Through creating and nurturing relationships with our members of Congress, we can ensure our voices are heard. [Post written by Amelia Weeder and John Kashwick. Above, Rep. Tom Malinowski (D-NJ) is sworn in by former Secretary of State John Kerry. (U.S. Congress)]
By Amelia Weeder and John Kashwick
To people like me who are not comfortable lobbying, many environmental protection efforts feel like struggles between Godzilla and King Kong. I witness the intensity of the contest and the ground around me gets trampled while I do what I can to support or inform the combatants, and yet I am sure that my voice is lost amidst the din.
Still, within the pitched battle over the Arctic National Wildlife Refuge — which I view as misdirected fossil energy efforts vs. the rights of the first people and the sanctity of a rare pristine wilderness — I have found success in working with others who support and amplify my concerns so that my voice is heard.
Thanks to Alaska Wilderness League staff, I understand that despite the support shown for Arctic protection bills introduced in Congress, the only way to avoid harm to the coastal plain environment this year is to defund the government’s ability to continue its seismic exploration and lease sales activities. And to do that, constituents like myself needed to speak to our representatives in Congress, which controls funding of federal projects.

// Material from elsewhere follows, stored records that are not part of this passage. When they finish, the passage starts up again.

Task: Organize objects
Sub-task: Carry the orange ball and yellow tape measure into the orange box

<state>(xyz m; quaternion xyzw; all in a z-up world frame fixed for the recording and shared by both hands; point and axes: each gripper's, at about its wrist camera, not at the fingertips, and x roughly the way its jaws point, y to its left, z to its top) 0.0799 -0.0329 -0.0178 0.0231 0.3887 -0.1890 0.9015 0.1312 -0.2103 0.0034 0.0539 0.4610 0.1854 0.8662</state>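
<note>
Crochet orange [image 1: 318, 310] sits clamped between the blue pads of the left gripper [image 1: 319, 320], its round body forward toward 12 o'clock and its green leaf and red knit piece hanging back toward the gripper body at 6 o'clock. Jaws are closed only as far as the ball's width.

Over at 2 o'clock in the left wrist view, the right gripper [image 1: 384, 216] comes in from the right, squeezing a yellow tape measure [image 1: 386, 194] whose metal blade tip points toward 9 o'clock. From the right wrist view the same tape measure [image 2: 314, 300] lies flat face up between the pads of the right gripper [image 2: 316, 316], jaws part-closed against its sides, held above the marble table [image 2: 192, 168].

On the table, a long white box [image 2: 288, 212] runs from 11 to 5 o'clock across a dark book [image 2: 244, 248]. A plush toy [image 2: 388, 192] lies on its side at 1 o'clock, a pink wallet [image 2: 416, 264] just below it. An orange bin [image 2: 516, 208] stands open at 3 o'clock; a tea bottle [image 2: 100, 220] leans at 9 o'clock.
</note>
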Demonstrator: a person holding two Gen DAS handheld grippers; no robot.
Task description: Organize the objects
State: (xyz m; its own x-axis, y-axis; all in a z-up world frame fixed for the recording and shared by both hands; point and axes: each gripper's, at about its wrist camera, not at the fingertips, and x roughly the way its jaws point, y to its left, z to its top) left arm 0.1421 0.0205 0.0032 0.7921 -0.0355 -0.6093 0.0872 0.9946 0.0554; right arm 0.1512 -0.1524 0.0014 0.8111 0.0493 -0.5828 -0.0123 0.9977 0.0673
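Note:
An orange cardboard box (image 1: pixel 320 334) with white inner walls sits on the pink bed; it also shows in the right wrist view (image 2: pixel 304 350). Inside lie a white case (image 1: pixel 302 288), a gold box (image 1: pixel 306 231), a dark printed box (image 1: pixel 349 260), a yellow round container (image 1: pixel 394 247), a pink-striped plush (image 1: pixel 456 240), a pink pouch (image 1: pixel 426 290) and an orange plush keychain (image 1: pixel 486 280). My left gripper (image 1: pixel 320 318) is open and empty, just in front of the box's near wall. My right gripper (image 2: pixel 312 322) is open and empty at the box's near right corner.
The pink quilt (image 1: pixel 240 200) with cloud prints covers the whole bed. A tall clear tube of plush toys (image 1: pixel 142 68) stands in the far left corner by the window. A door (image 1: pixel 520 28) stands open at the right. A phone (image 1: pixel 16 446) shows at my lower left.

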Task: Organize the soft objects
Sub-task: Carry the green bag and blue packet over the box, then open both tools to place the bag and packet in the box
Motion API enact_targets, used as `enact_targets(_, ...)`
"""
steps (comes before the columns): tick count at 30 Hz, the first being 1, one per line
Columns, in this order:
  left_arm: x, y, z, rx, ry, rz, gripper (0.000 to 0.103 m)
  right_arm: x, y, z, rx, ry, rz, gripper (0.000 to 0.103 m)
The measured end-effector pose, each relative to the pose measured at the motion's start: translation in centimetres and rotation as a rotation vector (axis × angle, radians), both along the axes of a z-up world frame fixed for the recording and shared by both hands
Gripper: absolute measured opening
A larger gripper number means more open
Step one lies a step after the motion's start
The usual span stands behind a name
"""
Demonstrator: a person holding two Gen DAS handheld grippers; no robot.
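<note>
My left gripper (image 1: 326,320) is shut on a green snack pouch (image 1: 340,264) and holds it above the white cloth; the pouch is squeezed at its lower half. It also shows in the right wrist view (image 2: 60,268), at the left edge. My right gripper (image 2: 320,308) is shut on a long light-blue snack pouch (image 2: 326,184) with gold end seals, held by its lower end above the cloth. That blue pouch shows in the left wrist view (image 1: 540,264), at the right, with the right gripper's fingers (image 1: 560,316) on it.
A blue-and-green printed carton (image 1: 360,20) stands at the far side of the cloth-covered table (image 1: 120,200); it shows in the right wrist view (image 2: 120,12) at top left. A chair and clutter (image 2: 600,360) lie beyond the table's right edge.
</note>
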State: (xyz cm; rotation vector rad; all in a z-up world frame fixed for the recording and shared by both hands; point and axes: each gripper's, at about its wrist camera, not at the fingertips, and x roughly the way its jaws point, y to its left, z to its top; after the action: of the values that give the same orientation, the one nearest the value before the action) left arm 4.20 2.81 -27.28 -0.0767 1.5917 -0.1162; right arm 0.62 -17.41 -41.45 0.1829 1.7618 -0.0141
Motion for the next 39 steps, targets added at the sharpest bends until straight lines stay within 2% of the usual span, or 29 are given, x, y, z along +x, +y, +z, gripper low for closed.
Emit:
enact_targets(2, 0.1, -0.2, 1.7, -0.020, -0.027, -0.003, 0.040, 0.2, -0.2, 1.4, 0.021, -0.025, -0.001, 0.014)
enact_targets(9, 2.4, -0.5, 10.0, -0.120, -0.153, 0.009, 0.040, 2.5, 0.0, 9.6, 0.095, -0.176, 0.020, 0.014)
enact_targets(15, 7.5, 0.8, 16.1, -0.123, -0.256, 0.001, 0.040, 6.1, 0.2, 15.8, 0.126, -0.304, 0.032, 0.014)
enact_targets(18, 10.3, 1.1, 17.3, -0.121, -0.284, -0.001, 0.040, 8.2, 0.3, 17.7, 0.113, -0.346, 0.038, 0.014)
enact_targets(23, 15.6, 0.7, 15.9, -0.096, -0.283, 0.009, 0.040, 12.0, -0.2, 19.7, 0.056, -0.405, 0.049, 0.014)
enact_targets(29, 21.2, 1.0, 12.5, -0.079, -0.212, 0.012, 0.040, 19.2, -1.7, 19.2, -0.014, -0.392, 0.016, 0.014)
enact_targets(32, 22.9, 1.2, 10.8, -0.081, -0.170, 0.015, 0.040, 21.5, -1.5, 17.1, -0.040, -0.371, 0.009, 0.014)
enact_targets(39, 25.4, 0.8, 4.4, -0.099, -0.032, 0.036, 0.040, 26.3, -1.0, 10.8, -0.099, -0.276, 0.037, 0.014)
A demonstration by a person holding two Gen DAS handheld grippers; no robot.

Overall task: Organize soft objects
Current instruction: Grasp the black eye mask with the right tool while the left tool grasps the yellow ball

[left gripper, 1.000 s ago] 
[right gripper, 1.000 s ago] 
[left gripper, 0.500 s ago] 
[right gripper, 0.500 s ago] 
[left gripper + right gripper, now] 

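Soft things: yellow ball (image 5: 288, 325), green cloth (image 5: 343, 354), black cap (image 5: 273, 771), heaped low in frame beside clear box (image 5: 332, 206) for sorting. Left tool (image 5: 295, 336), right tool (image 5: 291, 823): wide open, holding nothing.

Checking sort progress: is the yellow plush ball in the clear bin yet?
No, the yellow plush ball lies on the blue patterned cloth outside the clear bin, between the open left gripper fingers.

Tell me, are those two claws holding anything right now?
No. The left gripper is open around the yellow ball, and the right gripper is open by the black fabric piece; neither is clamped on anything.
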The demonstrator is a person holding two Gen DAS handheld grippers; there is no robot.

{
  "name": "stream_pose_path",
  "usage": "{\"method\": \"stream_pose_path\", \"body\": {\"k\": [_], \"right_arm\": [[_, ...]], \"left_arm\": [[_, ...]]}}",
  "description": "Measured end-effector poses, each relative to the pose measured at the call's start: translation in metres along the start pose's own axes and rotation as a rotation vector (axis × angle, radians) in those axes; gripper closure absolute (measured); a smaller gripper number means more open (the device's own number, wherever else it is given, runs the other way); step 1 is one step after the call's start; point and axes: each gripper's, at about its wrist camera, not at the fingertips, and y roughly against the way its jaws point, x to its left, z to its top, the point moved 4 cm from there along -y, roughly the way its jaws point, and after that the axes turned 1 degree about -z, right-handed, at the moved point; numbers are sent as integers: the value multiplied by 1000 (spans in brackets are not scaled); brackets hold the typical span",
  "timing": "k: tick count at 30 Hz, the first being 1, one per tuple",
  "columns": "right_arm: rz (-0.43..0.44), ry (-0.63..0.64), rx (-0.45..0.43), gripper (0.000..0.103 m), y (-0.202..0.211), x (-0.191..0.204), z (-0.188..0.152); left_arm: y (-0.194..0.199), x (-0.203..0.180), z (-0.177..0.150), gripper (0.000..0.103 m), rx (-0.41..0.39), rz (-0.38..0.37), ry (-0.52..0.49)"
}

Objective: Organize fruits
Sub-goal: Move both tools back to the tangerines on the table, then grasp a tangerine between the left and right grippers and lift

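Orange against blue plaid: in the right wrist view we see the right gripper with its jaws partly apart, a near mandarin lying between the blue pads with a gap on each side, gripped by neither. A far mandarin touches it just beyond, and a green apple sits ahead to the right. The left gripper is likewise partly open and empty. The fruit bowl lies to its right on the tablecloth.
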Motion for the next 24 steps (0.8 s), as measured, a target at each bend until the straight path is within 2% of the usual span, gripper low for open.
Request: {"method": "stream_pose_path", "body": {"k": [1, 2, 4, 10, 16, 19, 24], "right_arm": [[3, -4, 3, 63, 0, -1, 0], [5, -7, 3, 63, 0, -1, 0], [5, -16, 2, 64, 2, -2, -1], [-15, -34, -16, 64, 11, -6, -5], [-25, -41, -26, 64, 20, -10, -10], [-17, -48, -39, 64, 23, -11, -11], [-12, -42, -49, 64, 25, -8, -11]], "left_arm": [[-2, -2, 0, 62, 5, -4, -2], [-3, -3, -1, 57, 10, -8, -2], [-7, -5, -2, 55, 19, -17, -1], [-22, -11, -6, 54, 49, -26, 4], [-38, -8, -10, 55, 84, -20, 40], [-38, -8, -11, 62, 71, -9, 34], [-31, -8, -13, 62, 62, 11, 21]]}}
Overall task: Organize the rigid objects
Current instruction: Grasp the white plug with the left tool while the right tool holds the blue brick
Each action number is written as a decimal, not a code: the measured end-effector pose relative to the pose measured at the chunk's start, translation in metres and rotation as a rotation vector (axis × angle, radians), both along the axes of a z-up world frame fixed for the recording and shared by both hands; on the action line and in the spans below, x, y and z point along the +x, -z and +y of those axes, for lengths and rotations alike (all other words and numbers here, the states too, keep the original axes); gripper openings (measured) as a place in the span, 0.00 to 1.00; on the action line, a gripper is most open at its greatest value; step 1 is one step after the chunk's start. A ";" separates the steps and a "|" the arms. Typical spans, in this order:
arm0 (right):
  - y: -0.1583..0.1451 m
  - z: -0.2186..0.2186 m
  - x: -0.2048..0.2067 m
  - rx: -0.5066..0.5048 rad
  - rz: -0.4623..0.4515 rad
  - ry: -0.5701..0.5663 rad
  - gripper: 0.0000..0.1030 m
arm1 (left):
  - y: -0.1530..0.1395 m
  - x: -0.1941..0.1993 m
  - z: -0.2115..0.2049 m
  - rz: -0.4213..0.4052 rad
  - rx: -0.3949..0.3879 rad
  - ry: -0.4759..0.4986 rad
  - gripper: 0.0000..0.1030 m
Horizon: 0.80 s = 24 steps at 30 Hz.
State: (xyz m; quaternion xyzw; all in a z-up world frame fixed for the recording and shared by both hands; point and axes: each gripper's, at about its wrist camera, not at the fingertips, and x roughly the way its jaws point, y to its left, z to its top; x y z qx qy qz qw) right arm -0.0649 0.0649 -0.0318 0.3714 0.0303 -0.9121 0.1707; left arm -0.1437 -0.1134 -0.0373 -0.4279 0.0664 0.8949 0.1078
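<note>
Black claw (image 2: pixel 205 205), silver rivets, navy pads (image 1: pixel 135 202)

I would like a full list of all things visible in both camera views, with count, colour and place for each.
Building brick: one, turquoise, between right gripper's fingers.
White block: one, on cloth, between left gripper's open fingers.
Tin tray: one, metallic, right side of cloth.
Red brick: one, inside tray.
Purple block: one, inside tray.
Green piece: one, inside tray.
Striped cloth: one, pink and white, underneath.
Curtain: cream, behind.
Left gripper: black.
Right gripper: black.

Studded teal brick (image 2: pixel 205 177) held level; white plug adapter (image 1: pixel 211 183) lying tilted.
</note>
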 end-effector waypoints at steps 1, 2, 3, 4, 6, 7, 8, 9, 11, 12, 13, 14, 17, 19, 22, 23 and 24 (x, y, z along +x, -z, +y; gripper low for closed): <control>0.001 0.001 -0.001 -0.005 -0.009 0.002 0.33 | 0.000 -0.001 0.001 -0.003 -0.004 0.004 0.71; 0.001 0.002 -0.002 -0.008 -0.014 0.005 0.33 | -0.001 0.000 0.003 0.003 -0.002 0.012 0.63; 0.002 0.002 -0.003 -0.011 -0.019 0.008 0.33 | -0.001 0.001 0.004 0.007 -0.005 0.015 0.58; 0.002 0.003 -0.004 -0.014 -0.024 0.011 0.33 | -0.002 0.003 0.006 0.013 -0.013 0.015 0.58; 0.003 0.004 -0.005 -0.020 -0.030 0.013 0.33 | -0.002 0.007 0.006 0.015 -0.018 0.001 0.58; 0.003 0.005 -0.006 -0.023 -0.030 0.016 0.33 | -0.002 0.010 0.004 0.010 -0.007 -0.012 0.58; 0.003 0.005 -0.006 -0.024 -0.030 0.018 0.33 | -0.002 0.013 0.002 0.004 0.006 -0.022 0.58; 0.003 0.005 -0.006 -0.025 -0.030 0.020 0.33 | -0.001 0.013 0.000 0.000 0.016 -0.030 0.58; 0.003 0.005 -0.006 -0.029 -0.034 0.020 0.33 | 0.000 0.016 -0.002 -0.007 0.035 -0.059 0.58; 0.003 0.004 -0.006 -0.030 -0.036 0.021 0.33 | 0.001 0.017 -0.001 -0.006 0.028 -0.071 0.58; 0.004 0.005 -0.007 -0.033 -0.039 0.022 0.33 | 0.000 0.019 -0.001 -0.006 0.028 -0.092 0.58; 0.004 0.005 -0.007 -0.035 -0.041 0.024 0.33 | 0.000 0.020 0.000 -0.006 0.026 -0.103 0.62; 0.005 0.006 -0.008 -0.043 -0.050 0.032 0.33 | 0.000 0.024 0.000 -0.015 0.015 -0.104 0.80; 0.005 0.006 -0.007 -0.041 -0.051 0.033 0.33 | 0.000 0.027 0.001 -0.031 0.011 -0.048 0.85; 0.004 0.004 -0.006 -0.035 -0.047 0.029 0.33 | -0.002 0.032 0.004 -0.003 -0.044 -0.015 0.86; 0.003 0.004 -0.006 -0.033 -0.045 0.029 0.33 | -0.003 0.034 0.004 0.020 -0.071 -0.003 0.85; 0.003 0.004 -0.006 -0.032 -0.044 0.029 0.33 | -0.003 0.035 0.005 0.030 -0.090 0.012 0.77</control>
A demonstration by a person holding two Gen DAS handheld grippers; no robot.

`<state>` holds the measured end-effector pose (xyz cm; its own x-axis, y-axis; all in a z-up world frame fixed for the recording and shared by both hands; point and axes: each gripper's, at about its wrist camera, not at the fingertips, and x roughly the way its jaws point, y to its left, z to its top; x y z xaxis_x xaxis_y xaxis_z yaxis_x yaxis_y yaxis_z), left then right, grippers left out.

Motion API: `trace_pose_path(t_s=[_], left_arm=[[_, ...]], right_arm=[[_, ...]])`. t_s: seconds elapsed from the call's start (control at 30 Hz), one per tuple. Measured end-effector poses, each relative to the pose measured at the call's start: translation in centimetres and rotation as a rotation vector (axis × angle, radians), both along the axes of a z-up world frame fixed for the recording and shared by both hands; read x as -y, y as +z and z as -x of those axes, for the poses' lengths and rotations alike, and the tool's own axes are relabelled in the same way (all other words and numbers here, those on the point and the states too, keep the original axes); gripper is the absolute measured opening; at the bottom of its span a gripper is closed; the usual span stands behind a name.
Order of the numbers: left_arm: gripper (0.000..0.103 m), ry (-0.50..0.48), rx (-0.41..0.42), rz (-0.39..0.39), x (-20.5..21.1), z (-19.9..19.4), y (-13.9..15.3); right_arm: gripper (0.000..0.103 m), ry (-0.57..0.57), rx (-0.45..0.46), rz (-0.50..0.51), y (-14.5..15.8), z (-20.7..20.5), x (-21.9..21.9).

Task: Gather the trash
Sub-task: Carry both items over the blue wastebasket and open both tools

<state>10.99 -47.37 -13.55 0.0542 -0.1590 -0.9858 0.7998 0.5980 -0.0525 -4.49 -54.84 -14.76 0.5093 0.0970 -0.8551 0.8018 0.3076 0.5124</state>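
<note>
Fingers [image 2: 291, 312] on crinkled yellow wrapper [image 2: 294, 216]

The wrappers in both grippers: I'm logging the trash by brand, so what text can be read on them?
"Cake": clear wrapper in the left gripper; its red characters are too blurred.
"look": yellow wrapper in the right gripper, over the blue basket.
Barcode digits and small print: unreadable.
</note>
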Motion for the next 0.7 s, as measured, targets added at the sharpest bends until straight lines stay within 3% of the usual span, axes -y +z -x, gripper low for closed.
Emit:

I knew my congressperson actively supported environmental protections based on his platform statements and actions. However, I found that he was unaware of the urgent action needed to prevent irreparable damage to the Arctic Refuge coastal plain.
As a busy new congressman from New Jersey’s recently flipped 7th district, scheduling a meeting with Rep. Tom Malinowski took persistence and time. To increase the chances of speaking directly with him, I joined a coalition of Sierra Club members (all of us constituents from within his district) and requested a meeting to address a set of related environmental issues. Each of us succinctly discussed one specific issue. During our face-to-face meeting, I was pleased to find that Rep. Malinowski had a firm grasp of and thoughtful, well-defined positions on each of the topics raised; he knew the legislative actions being taken and the sponsors involved.
On Alaska/Arctic issues, he had already been made aware of oil leasing/drilling concerns and demonstrated support for protecting the Arctic by co-sponsoring bills to stop Arctic Ocean drilling and to negate the provisions that had been inserted into the 2017 tax bill that allowed drilling in the Arctic Refuge coastal plain.
I spoke about the ecologically catastrophic seismic exploration scheduled to start this year. Rep. Malinowski reviewed photographs and substantiated information demonstrating the damage to tundra and animals that seismic exploration would inflict. He not only personally supported our effort to prevent seismic exploration and drilling, but also helped to move the effort forward, referring me to a representative on the House Appropriations Committee, which controls funding of the Interior Department’s Arctic Refuge coastal plain leasing project.
Again, scheduling a meeting with an aide to the Appropriations Committee member took time, and was accomplished with assistance from my district’s Democrat state committee representative. Still, the effort to gain support of several of my state’s congressional representatives has, in a relatively short time, shifted from initial education to understanding and support, including engaging members of the Appropriations Committee who have influence on the funding for Arctic Refuge exploration and leasing.
Certainly not all meetings with congressional members go this well, and not all representatives will be as responsive to your concerns. At other times with different representatives, my concerns have been listened to politely, but no action has been taken. However, I still feel that thoughtful presentation of well-grounded concerns is how understanding is increased, and that through creating and nurturing relationships with our representatives, leaders like Rep. Malinowski, that our voices are heard.